**TASK DESCRIPTION:**
Scan the material for the word "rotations" and copy each line where it occurs.

DATASET EXCERPT: Begin

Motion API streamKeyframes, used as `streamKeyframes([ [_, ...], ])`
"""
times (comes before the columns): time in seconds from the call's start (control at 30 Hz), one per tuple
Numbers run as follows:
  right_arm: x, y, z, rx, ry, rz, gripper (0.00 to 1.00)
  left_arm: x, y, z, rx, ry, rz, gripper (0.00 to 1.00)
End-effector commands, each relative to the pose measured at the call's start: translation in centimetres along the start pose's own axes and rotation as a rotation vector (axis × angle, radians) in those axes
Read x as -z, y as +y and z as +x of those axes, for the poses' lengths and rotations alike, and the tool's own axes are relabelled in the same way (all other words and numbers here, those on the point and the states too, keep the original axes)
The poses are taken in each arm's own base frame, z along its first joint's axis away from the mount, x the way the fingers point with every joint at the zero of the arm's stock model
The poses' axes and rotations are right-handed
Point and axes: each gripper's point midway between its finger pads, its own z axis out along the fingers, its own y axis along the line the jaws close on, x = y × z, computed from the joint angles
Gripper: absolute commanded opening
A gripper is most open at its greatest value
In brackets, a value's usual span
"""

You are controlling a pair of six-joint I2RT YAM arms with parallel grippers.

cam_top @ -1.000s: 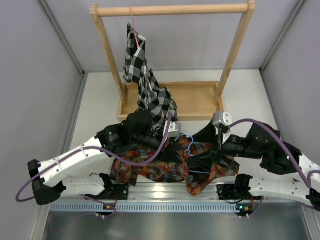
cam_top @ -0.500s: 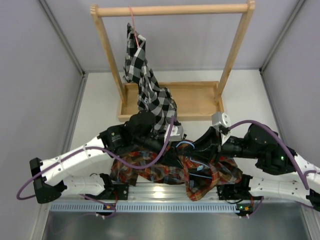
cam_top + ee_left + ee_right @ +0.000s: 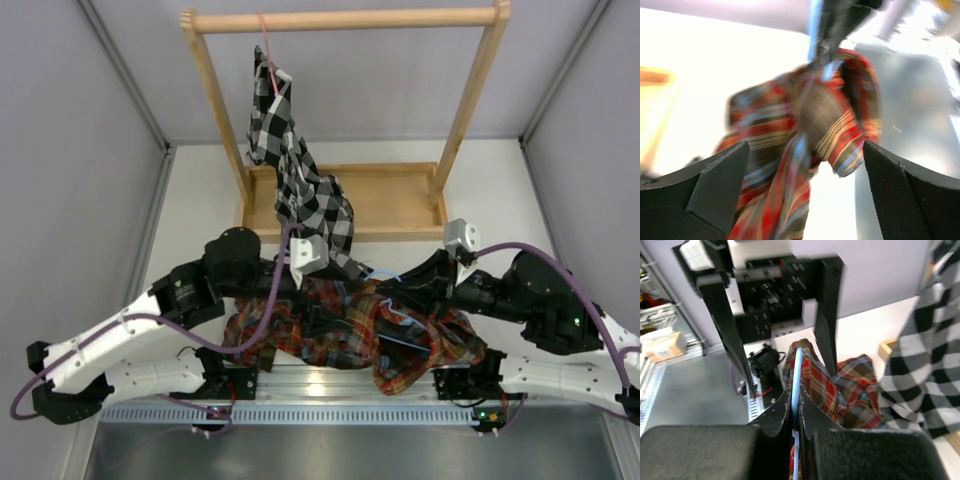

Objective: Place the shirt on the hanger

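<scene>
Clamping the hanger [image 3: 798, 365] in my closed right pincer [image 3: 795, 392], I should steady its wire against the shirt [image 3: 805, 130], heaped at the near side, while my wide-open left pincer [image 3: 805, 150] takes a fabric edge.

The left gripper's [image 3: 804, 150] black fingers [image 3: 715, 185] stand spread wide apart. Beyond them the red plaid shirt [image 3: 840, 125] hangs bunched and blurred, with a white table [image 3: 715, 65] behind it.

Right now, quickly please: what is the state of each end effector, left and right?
The left end effector is open, holding nothing.
The right end effector is closed on the light-blue wire hanger.
</scene>
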Motion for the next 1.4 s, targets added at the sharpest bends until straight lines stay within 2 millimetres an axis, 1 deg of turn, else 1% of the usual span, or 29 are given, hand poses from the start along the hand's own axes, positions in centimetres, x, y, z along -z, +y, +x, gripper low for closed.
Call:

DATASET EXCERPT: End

**YOUR SOLUTION:**
Read x as -z, y as +y and z as +x of those axes, for the poses' lengths and rotations alike, and the tool's own axes are relabelled in the same way (all other words and numbers here, those on the point and the states too, keep the original axes)
The poses' axes and rotations are right-handed

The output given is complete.